## Notes on the Data

#### Data Documentation:
<br>**Description**: Synthetic dataset from Gap Inc., representing a random sample of individual purchases from Q1 FY2020. Each row is a unique item purchased in an order
<br><br>

| **Feature** | **Description**    | **Sample Value(s)**  |
| ------- | -----------    | ------------- |
| OrderID | Unique identifier per transaction (7-digit) | DRW7C20   |
| CustomerID | Unique identifier per customer (5-digit) | KP441   |
| ProductID  | Unique identifier per item (8-digit) | 13-817-239 |
| StoreID | Unique identifier per store (4-digit) | #4176 |
| OrderType | How purchase was completed  | InStore, HomeDelivery, Online |
| Timestamp | Timestamp of transaction (YYYY-MM-DD) | 2020-01-18 10:13:56	 |
| Brand | Which reporting segment of Gap Inc. bought from | Banana Republic |
| ItemSize | Size of item | XS, S, M, L, X, XL |
| ProductName | Name of item associated with item identifier | Pink Polo by Kanye |
| Collection | Which part of store | Denim Shop |
| Price | Listed price of item | $29.95 |
| ClearanceType | Type of clearance | Retail, Clearance, Final Sale |
| DiscountType | If Gap Card rewards was used | Reward points, Promotion, GapCash, Other |
| StoreName | Store name (i.e. Mall), or facility where online order was shipped from | Fair Oaks Mall |
| Location | State of store location | VA |

<br>

**Some comments about the data**: 

<br>In the real world, data comes from databases. Each transaction gets recorded as a observation, what item was purchased, at which store, by which customer. We can refer to these items by name, but there can be confusion if there's overlap. (i.e. Two customers with the same name, or two products with the same name)

<br>Instead, we can assign **unique identifiers** to each item, store, customer. Even if they have the same name, they'll be distinct in the eyes of the data. Since these are randomly assigned, they can look pretty ugly, but just know that **each ID is associated just one thing**

**Why we're using GroupBys**:

<br> Sometimes information in observations can be duplicated. Each row is a item that was purchased by some customer, on some day, at some store. That customer could have purchased *multiple items* in that transaction. To show that, we give each observation from the same transaction the *same OrderID*.

<br> This means that if we wanted some information at the transaction level, i.e. how many items were purchased per transaction, we could **first groupby each OrderID**, and then get some summary statistic, i.e 'count' to capture how many items are in each order.
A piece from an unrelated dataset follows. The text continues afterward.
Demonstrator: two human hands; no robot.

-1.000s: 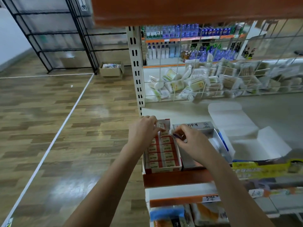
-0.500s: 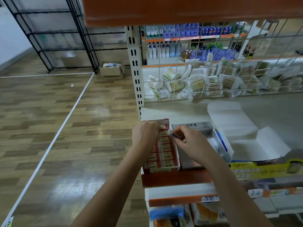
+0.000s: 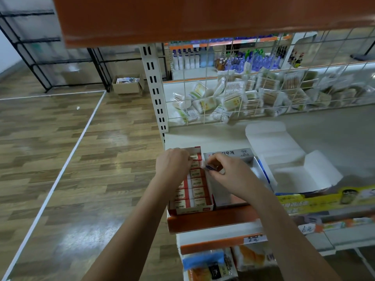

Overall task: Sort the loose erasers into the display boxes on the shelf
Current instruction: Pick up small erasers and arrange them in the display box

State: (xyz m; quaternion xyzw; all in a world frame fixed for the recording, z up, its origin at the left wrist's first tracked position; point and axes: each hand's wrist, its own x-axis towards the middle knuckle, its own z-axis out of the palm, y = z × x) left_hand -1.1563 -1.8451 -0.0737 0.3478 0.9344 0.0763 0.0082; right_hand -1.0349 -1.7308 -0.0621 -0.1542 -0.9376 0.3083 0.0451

<br> Now we have data where each row is a different order. To get the average number of items purchased per transaction, we now **average the grouped data**, and come up with a single number that summarizes that series. 

### Package & Data Imports

1. Import our usual packages, pandas and numpy. Use pandas to read in the CSV

2. Note that we'll have to pass in a new parameter, `sep=|`, to reflect that the raw data is stored a bit differently than usual

3. Check out the dimensions of the dataset, then take a look at the dataframe itself.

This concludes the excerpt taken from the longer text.